* WHAT YOU SHOULD DO *
Look in the material below for the line with "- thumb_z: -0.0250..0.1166" and the line with "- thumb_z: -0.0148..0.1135", then set down exactly those two lines and all lines between, nothing more.

* GIVEN DATA *
════════════════

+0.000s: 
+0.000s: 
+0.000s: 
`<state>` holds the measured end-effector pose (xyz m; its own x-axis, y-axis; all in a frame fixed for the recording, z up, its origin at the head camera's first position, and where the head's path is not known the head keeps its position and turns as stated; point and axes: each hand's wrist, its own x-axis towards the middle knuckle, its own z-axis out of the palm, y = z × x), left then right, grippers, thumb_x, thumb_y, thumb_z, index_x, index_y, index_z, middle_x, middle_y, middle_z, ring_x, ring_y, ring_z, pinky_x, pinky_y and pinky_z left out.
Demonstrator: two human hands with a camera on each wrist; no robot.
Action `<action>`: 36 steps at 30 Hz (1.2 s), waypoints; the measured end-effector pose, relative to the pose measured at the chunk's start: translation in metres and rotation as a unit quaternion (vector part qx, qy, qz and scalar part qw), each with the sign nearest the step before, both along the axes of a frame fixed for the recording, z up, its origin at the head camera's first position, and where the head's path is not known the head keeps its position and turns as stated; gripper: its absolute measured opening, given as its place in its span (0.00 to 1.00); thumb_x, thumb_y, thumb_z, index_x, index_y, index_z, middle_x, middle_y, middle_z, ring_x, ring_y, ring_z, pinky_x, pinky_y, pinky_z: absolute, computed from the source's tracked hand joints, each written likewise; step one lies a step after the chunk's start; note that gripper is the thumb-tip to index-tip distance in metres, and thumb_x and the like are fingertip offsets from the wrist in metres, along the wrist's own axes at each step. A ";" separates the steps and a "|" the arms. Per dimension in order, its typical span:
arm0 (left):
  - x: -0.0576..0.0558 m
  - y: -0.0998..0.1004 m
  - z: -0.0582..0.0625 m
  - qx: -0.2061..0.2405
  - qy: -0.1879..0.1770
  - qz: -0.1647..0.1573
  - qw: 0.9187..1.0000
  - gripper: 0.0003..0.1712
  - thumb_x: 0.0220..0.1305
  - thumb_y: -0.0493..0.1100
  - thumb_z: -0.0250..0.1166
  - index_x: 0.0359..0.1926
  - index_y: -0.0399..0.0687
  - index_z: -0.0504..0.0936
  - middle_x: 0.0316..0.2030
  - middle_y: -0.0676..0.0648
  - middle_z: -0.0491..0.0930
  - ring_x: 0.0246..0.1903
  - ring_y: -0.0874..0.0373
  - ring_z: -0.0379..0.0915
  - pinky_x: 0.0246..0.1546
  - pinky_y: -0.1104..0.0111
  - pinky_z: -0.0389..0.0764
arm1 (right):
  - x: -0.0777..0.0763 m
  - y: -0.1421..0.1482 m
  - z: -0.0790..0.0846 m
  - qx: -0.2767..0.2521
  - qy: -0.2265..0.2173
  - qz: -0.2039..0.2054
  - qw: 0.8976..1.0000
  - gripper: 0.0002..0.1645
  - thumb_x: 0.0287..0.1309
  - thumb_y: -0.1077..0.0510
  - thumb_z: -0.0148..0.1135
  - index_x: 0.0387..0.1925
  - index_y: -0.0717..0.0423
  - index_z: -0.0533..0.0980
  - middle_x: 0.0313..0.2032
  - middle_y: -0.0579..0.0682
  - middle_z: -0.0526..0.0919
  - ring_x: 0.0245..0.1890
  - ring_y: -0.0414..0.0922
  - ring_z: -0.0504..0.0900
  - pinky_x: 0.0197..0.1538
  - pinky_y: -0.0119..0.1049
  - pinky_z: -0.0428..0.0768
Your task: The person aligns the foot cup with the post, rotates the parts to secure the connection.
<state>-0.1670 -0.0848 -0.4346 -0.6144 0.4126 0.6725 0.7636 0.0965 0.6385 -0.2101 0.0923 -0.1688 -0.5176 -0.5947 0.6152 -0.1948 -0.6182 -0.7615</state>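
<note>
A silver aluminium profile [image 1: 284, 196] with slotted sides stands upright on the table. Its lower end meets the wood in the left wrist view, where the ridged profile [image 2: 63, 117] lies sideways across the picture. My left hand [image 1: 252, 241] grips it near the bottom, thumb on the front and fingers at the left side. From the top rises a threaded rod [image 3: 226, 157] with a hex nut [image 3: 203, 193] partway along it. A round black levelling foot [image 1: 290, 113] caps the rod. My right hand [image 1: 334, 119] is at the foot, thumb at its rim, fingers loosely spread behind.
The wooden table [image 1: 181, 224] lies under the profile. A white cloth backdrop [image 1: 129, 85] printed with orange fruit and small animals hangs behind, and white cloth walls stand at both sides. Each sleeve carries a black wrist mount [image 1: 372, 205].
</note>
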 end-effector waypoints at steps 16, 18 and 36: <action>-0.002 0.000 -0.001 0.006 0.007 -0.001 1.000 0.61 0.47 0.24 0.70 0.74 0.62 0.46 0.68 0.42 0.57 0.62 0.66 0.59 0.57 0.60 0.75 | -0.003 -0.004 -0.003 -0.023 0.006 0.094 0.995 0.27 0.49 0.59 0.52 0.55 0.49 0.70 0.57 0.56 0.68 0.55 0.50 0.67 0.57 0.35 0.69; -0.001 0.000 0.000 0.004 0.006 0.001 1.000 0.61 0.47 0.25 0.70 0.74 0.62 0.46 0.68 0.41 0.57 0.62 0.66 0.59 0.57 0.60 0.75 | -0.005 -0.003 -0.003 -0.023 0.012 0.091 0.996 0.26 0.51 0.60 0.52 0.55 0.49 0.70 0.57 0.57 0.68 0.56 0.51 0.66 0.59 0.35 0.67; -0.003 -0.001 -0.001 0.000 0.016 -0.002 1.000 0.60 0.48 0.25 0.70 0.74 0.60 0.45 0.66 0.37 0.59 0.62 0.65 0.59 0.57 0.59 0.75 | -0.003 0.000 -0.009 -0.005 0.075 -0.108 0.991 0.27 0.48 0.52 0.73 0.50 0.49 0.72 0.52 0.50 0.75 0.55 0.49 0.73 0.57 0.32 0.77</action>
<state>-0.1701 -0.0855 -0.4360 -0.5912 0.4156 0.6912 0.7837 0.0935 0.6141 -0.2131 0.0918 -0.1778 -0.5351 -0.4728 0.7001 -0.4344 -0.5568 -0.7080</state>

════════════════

* FINAL ANSWER *
  - thumb_z: -0.0250..0.1166
  - index_x: 0.0359..0.1926
  - index_y: -0.0399..0.0687
  - index_z: -0.0504..0.0936
  - middle_x: 0.0316..0.2030
  - middle_y: -0.0676..0.0648
  - middle_z: -0.0491..0.0930
  - ring_x: 0.0246..0.1903
  - ring_y: -0.0874..0.0373
  - ring_z: -0.0379..0.0915
  - pinky_x: 0.0246..0.1546
  - pinky_y: -0.1104..0.0111
  - pinky_z: -0.0389..0.0764
arm1 (right):
  - x: -0.0777..0.0763 m
  - y: -0.1421..0.1482 m
  - z: -0.0790..0.0846 m
  - qx: -0.2767..0.2521
  - qy: -0.2265..0.2173
  - qz: -0.2039..0.2054
  - qw: 0.8976..1.0000
  - gripper: 0.0002..0.1645
  - thumb_x: 0.0287..0.1309
  - thumb_y: -0.1077..0.0510
  - thumb_z: -0.0148..0.1135

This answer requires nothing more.